How Safe are Embryonic Stem Cells?
The very first published clinical results of embryonic stem cells have already been published, wherein legally blind patients got injected in one eye to test the effects. The results show that they haven’t experienced any negative side effects. Plus, they seem to have better vision. These results may just be preliminary right now, but it still proves to be a vital milestone in the field of human embryonic stem cells (hESCs) overall.
The Discovery of hESCs
Human embryonic stem cells were first discovered 13 years ago and they have shown tremendous promise in treating diseases so far. However, they have been hounded by various ethical concerns and safety problems, as well, since the cell derivation usually ruins human embryos.
Current Clinical Trials
Current clinical trials that involve hESCs generally use cells known as retinal pigment epithelium, which are meant to sustain the light-sensing photoreceptors of the retina. These cells have been used on one eye of two elderly women – one with dry macular degeneration and another one with macular dystrophy. Four months post-treatment, these women hadn’t developed any growths or tumors nor have they shown signs of cell rejection or inflammation. The eyesight of both women appear to have improved, as well. Of course, measuring such small improvements in one’s vision is hard, in general, so there are no guarantees that these changes actually came about because of a placebo effect or because of the immune-suppressing drugs. Either way, though, it is definitely a huge milestone, which provides a lot of encouragement in the field and hope for a lot of families.
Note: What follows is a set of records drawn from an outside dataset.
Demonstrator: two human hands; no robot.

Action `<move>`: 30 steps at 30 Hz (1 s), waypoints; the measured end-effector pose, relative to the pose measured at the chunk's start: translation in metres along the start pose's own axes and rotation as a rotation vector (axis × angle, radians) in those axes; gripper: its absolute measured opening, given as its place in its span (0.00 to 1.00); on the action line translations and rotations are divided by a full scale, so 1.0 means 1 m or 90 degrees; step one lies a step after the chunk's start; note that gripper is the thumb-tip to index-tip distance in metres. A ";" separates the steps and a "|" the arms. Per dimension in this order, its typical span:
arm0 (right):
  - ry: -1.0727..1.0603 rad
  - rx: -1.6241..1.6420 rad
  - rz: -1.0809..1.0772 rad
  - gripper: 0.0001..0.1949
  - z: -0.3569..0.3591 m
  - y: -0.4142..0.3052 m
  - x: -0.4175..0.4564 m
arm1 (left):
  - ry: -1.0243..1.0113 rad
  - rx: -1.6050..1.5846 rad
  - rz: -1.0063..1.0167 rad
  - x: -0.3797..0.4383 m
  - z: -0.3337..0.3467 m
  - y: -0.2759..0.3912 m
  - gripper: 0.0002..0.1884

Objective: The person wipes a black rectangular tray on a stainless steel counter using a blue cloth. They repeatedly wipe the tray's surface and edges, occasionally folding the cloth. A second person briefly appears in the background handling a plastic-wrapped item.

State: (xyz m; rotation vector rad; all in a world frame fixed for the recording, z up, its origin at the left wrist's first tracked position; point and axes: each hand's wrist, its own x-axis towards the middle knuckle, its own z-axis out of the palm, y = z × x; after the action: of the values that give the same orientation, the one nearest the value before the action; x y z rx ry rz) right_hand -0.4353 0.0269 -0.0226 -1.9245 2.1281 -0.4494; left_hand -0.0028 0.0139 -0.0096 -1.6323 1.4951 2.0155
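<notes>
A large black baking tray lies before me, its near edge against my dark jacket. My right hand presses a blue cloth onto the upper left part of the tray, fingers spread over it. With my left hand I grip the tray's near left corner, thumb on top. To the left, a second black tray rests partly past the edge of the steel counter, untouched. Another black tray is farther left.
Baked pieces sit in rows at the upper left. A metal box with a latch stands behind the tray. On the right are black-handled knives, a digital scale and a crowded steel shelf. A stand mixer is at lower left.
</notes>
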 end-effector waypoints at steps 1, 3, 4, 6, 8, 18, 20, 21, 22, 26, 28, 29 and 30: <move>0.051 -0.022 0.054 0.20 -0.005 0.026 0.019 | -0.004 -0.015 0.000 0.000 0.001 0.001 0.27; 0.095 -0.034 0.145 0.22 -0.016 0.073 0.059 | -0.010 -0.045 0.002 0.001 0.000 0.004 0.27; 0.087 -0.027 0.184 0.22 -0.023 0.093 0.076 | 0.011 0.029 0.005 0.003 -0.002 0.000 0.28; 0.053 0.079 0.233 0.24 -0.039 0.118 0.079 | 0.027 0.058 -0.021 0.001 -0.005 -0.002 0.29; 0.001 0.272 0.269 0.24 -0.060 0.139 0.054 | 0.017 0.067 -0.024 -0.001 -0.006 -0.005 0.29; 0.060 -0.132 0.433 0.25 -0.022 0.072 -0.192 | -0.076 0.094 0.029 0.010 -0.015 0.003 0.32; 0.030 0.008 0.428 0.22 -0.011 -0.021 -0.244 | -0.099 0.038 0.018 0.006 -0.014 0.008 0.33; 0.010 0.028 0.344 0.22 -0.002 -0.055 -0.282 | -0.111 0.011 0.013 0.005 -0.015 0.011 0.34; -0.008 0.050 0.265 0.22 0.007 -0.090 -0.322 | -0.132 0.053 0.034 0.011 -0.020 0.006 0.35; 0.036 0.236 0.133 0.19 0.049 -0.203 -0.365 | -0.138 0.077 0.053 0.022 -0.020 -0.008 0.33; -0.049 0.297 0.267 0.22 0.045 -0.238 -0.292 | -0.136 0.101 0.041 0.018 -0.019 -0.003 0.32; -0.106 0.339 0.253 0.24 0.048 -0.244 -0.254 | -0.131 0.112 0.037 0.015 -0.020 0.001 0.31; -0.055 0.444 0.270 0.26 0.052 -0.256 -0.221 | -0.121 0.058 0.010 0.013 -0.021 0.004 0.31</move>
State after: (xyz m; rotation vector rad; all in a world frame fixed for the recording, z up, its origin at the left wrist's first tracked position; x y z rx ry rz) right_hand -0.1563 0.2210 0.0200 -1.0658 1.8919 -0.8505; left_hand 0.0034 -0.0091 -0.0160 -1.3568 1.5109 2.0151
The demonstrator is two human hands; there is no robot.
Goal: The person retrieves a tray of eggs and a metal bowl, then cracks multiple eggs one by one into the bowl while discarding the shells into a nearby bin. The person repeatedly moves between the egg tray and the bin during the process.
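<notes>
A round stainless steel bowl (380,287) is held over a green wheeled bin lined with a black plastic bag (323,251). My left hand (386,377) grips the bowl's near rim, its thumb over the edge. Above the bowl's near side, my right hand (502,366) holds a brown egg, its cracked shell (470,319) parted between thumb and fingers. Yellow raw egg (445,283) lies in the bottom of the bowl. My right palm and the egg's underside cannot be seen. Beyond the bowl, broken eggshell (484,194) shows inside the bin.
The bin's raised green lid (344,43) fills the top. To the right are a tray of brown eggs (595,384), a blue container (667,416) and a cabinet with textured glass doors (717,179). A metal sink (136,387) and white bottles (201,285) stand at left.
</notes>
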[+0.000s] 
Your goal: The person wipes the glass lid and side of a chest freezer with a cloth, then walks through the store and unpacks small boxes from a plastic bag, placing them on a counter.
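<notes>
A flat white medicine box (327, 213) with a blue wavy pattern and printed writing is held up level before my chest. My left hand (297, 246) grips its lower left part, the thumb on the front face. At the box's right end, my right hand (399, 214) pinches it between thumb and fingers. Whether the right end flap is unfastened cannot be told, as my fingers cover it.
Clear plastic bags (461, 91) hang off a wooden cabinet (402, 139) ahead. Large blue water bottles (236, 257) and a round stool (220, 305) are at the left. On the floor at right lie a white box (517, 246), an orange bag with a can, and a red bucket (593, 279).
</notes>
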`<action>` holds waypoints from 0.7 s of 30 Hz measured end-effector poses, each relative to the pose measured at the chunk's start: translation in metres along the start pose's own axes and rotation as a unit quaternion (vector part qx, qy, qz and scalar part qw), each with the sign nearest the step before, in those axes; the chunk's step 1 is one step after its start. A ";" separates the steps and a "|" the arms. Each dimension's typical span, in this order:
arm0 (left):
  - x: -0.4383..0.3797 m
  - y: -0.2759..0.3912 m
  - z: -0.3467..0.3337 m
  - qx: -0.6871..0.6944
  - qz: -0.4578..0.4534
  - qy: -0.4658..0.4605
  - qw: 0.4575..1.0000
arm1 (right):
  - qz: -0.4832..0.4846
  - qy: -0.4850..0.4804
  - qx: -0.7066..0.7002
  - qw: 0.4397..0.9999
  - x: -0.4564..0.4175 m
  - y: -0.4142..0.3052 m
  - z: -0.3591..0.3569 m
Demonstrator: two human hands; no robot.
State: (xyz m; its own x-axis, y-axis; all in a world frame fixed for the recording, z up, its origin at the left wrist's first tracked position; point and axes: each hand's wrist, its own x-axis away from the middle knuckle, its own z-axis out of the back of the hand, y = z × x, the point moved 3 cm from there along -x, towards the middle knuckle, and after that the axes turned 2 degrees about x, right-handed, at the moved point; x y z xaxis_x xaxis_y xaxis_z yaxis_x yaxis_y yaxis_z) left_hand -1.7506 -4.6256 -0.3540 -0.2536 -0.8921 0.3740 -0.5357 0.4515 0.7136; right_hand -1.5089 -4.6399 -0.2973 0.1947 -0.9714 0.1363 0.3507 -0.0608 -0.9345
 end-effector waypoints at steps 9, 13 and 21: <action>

Clinical Trial Improvements
One trial is sponsored by Pfizer, the drug company, and involves slipping RPE cells derived from embryonic stem cells under the patient’s retina as opposed to injecting them into it. Since RPE cells create single cell layers by nature, it looks like this method would simply work better. A trial is already set to be conducted in the UK, wherein a dozen patients will be injected with different cell doses. Since the treatment seems safe, things are slowly accelerating and if things go well, younger patients might be able to benefit from the treatment in the long run, too.
The Safety of hESCs
Overall, the results of the use of embryonic stem cell treatment looks very good when it comes to macular degeneration. This is because the eyes are much less likely to experience an immune reaction compared to other parts of the body. Plus, animal studies seem to show that the RPE treatment is safe. Naturally, nobody will ever know until the clinical tests and the effectiveness of this treatment cannot be set in stone until the end of the trials with embryonic stem cells.